Monday, January 8, 2007

How Happy are You?

Menjelang peralihan tahun, perkataan yang paling ngetop ditulis
maupun diucapkan adalah kata "Happy = bahagia/gembira", hanya
sayangnya jarang yang mengerti makna yang sebenarnya. Terlebih lagi
yang dapat merasakannya. Cobalah tanya sama diri sendiri: "How happy
are you?" saya yakin sebagian besar jawabannya adalah "I'm not
Happy!"

Kadang-kadang saya merasakan, bahwa orang tua kita yang hidup
dijaman baheula; yang hidup tanpa mobil dan TV, ternyata mereka bisa
hidup jauh lebih bahagia daripada kita yang boleh dibilang telah
memiliki segala-galanya, dari komputer, DVD player, HP, Playtation
dan kemewahan-kemewahan lainnya termasuk liburan keluar negeri
ataupun setiap weekend keluar kota.

Mungkin karena otak kita sekarang ini telah diracuni oleh berbagai
macam film-film sinetron yang menceritakan tentang keluarga atau
pasangan yang ideal, harmonis dan kaya raya, belum lagi di
indoktrinasi dengan program-progam ala Oprah Winfrey Show.

Freud pernah menulis bahwa Allah menciptakan manusia dengan satu
kekurangan ialah rasa bahagia yang permanen, sebab rasa bahagia itu
sebenarnya hanya bisa dinikmati sejenak atau sesaat saja. Manusia
baru bisa mendapatkan perasaan bahagia yang abadi, apabila ia sudah
berada di sorga, sebelumnya itu kita harus berburu terus-menerus
tiada akhirnya. Rasa bahagia itu tidak akan pernah bisa bertahan
lebih dari tiga hari.

Sebagai contoh kita merasa bahagia setelah bisa beli motor, tetapi
beberapa hari kemudian kita sudah ingin punya mobil dan pada saat
kita mendambakan hal yang baru lagi, berakhir pulalah rasa bahagia
itu, karena setelah impian atau cita-cita yang satu terkabulkan
pasti akan disusul oleh keinginan atau cita-cita yang berikutnya dan
ini tiada akhirnya.

Dari enam perasaan emosi yang kita miliki, empat adalah emosi yang
bersifat negatif: benci, sedih, takut dan marah. Hanya satu saja
yang bersifat positif: gembira = happy, sedangkan emosi yang ke enam
adalah emosi yang bersifat netral: terkejut.

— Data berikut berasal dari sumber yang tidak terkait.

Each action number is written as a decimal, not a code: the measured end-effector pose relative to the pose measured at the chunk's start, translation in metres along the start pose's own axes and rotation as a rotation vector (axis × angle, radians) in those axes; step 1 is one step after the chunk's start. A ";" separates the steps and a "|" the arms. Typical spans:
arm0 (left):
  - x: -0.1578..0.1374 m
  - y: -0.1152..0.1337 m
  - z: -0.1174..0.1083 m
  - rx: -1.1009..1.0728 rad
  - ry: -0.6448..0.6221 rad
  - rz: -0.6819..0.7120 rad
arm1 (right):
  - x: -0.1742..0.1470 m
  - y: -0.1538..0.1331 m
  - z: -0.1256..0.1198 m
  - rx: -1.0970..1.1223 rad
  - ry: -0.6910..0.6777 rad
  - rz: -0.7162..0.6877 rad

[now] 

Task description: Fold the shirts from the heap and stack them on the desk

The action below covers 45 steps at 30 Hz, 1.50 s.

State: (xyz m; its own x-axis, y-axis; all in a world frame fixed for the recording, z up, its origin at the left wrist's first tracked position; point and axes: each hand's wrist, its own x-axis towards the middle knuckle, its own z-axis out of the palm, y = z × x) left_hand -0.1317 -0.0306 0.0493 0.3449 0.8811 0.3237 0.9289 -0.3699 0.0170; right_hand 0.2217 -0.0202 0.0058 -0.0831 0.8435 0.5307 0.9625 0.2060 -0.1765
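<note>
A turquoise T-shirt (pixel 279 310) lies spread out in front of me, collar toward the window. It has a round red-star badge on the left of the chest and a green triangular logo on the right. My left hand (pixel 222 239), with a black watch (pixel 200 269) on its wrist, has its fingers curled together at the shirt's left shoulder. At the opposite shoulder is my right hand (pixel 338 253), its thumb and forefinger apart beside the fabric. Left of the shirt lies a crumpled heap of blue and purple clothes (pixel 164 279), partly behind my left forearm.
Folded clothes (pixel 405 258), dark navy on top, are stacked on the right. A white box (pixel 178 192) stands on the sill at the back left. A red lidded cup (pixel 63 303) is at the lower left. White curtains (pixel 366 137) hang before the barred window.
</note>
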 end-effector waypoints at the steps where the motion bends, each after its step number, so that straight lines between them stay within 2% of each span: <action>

Dari semua perasaan tersebut diatas kita mengharapkan terjadinya
perubahan, hanya pada saat kita "happy" atau bergembira saja, kita
ingin tetap bertahan terus dan tidak mau beranjak lagi dari situ.

Happy: dalam bahasa Jerman = Gluecklich, perkataan gluecklich ini
diserap dari suku kata Glueck = hokie, dalam bahasa Latin = Fortuna
dari kata inilah perkataan "fortune" dalam bahasa Inggris diserap.
Cuma ini sebenarnya ngawur, sebab sudah terbuktikan belum tentu
orang yang memiliki hokie itu bahagia, begitu juga kebalikannya
belum tentu orang yang bahagia itu memiliki hokie, jadi hokie dan
bahagia itu tidak identis.

Begitu juga berdasarkan jajak pendapat, dari 100 orang orang yang
merasa dirinya puas (satisfaction/ contentment) hanya lima persen
saja yang merasakan dirinya bahagia. Jadi orang yang merasa dirinya
puas itu belum tentu orang bahagia.

Banyak orang yang beranggapan, bahwa mereka bisa hidup bahagia,
apabila telah memiliki kekayaan ala Bill Gates, kekuasaan,
kemashuran, kesehatan, umur panjang, kesenangan bahkan memiliki
penampilan cantik. Untuk dapat meraih dan mewujudkan cita-citanya
ini, mereka mereka bersedia untuk melakukan apa saja mulai dari
pergi ke dukun, sampai jadi maling. Bahkan mereka yang mendambakan
wajah cantik bukan saja ikhlas berkorban dengan uang, tetapi mereka
juga ikhlas untuk menderita mulai dari suntik botok s/d operasi
plastik, tetapi tanyalah apakah setelah itu mereka bisa hidup
bahagia ? Tidak ! Kagak percaya lihat saja Michael Jackson.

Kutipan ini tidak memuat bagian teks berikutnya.